Work request -> In the entries that follow, the lines from the one with "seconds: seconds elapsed" through the one with "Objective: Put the" are the ones to write out, exactly and with both ends included. Nothing else should appear.

>>>

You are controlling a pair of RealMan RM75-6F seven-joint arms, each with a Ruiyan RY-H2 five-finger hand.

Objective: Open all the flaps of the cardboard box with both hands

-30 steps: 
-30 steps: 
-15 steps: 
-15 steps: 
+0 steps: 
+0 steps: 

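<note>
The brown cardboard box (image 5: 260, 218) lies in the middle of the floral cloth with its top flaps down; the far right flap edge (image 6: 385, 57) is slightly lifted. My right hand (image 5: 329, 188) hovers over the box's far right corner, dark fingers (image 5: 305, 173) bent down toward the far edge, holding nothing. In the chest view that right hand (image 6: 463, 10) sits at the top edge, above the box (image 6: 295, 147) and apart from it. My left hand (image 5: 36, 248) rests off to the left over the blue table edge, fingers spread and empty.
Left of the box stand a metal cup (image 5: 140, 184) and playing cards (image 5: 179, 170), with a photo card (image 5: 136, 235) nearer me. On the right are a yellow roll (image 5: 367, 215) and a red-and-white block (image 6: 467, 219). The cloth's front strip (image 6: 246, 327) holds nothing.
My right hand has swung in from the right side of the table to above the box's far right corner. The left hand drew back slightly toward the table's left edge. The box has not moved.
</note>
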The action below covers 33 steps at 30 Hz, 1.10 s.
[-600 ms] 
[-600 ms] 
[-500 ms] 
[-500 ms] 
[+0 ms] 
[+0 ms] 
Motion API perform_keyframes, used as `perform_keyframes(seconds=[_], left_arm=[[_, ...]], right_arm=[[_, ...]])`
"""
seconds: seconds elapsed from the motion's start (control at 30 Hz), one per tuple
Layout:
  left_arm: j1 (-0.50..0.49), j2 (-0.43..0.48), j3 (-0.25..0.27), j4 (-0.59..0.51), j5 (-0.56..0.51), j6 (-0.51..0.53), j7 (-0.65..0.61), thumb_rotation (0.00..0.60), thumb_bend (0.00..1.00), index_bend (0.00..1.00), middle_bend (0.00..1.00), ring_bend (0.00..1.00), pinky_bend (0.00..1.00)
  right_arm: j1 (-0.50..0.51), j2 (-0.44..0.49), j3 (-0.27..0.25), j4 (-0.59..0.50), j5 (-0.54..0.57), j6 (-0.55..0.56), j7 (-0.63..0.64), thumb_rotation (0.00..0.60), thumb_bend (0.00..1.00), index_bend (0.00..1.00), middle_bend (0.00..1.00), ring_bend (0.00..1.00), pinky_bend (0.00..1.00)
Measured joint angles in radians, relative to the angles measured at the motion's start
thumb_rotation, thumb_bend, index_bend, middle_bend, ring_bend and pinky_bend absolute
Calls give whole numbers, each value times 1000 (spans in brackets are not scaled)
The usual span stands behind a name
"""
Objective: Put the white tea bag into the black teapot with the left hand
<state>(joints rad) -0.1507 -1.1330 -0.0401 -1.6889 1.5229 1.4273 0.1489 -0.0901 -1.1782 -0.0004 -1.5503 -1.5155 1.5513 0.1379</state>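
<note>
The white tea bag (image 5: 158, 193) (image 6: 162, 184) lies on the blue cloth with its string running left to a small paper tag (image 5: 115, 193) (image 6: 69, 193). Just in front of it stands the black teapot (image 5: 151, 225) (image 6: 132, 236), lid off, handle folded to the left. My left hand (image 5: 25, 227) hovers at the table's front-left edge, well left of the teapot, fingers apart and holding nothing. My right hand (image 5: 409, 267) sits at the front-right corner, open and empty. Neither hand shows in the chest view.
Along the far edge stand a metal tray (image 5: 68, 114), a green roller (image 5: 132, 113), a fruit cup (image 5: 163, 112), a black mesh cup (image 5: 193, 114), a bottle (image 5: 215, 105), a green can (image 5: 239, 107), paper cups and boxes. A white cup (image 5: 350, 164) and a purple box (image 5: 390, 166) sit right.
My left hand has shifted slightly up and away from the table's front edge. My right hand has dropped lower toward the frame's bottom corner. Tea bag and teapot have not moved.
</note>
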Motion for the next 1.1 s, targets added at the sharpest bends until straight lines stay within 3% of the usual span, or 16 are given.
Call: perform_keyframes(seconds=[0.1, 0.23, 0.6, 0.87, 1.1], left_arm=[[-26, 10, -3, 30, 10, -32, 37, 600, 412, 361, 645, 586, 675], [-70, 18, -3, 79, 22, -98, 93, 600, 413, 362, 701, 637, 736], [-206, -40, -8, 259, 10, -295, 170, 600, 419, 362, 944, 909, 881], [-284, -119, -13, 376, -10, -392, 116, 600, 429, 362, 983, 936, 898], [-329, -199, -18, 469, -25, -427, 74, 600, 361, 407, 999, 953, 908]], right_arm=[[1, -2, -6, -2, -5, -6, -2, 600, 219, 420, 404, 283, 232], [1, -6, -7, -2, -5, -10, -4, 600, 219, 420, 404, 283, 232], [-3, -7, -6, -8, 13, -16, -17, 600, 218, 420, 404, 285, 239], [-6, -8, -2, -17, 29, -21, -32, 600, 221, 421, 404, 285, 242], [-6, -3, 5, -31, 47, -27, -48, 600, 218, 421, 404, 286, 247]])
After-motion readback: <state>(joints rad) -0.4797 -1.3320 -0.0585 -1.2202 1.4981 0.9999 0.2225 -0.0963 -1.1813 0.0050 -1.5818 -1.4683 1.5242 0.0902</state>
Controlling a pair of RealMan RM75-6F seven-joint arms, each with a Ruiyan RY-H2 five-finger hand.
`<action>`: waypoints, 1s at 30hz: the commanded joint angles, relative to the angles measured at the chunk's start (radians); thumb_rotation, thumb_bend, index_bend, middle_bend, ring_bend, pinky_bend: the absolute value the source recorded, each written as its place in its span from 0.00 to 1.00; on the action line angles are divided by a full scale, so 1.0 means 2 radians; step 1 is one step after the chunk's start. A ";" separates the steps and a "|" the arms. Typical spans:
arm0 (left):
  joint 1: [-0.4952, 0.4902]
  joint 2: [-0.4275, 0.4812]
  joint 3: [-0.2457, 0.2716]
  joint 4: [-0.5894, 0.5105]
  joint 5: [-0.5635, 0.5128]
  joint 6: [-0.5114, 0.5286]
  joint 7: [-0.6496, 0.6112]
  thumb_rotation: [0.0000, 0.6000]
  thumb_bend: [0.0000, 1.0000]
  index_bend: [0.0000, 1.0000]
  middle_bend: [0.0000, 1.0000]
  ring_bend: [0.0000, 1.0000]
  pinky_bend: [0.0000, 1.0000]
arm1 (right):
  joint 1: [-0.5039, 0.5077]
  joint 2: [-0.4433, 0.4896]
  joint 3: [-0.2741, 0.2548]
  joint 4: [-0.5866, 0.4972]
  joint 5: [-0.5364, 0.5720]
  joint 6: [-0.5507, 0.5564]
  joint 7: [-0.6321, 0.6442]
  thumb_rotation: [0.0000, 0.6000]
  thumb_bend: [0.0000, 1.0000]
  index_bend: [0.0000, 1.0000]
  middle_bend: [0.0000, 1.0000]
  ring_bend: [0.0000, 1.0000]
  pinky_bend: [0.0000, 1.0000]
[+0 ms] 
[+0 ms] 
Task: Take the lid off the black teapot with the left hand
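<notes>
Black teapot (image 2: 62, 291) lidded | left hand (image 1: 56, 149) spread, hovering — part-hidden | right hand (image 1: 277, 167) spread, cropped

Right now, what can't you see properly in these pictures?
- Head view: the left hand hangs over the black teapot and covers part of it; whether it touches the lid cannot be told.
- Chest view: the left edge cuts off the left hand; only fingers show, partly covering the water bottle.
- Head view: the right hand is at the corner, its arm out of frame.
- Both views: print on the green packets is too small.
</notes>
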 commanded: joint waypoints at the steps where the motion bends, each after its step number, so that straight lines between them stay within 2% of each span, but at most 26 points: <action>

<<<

Finished exercise ->
seconds: seconds elapsed from the motion's start (control at 30 Hz), one per tuple
Layout:
  left_arm: j1 (-0.50..0.49), j2 (-0.43..0.48), j3 (-0.25..0.27), j4 (-0.59..0.51), j5 (-0.56..0.51), j6 (-0.51..0.53), j7 (-0.65..0.61), thumb_rotation (0.00..0.60), thumb_bend (0.00..1.00), index_bend (0.00..1.00), middle_bend (0.00..1.00), ring_bend (0.00..1.00), pinky_bend (0.00..1.00)
  right_arm: j1 (-0.50..0.51), j2 (-0.44..0.49), j3 (-0.27..0.25), j4 (-0.59..0.50), j5 (-0.54..0.57), j6 (-0.55..0.56), j7 (-0.63..0.64), thumb_rotation (0.00..0.60), thumb_bend (0.00..1.00), index_bend (0.00..1.00), middle_bend (0.00..1.00), ring_bend (0.00..1.00), pinky_bend (0.00..1.00)
Measured joint angles in radians, relative to the angles measured at the motion's start
thumb_rotation, thumb_bend, index_bend, middle_bend, ring_bend and pinky_bend absolute
Calls give whole numbers, each value times 1000 (spans in brackets are not scaled)
The usual span stands behind a name
"""
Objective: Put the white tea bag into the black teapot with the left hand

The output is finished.